■ Action item ■
Count how many lines hold "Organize" in the records, and respond with that number by itself.
─── Dataset records
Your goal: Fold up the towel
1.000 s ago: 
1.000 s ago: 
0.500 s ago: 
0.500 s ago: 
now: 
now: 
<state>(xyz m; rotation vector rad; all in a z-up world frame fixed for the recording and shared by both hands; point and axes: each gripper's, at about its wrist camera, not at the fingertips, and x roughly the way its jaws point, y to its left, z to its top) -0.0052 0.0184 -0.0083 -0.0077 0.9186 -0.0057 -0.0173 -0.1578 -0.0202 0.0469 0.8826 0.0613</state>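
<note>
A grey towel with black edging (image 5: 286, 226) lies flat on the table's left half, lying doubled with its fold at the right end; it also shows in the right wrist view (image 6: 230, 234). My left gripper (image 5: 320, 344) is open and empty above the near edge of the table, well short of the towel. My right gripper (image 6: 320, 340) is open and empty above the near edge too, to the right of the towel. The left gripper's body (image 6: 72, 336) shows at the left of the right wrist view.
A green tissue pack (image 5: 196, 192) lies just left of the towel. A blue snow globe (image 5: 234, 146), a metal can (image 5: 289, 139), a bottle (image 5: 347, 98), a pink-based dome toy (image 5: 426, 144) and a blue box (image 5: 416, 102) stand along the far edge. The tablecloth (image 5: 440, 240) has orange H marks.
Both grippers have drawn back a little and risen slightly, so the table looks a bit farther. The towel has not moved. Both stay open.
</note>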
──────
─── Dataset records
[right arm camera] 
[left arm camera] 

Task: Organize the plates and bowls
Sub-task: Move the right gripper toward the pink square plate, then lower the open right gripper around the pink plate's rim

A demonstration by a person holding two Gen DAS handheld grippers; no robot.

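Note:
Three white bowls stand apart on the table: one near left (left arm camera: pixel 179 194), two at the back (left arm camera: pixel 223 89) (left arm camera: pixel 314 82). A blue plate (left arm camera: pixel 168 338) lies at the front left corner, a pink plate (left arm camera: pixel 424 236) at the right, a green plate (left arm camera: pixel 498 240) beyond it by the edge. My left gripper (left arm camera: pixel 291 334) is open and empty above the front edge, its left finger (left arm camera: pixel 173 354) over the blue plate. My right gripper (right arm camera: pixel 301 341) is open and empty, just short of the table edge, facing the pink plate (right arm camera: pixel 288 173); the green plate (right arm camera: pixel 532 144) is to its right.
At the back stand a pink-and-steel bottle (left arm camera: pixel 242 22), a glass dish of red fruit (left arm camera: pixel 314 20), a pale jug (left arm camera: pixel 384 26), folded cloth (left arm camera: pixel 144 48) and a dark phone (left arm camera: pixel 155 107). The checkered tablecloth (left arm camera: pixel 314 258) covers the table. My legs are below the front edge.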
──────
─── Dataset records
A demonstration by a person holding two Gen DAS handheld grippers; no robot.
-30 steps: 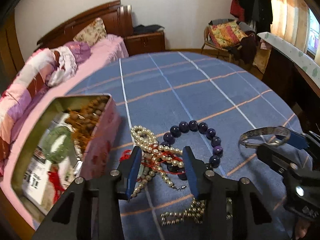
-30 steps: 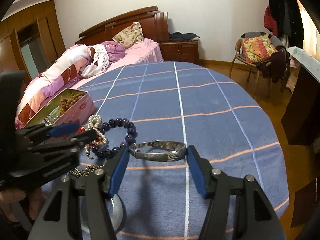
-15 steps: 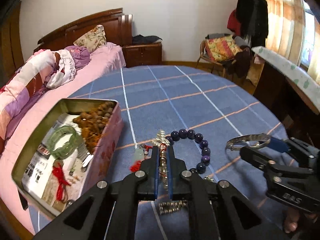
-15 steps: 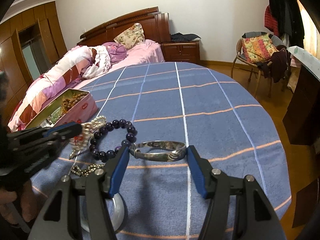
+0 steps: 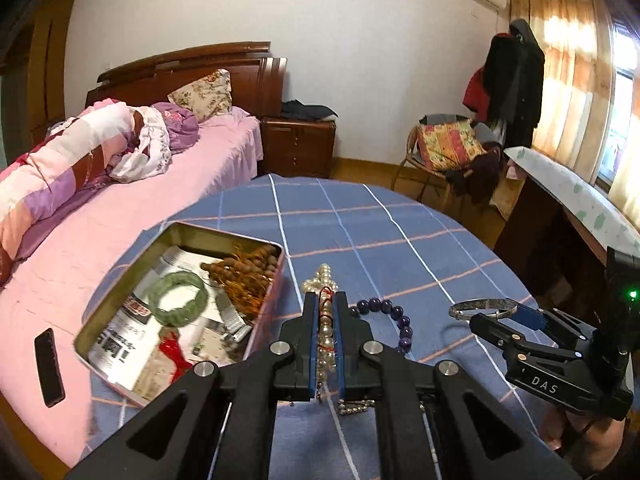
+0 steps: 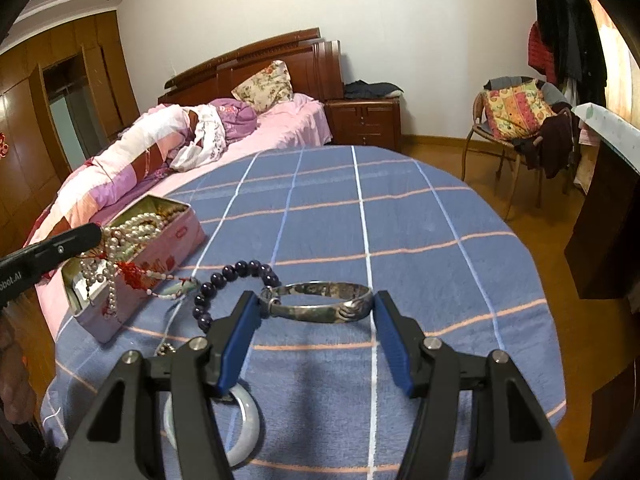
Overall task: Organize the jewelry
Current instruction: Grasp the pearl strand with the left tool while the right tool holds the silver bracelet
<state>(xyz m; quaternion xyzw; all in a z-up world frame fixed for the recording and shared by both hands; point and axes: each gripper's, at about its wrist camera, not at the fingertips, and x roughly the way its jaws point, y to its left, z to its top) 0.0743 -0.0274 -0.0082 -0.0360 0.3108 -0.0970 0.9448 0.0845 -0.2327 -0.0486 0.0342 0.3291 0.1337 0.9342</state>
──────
■ Response for this exercise ■
2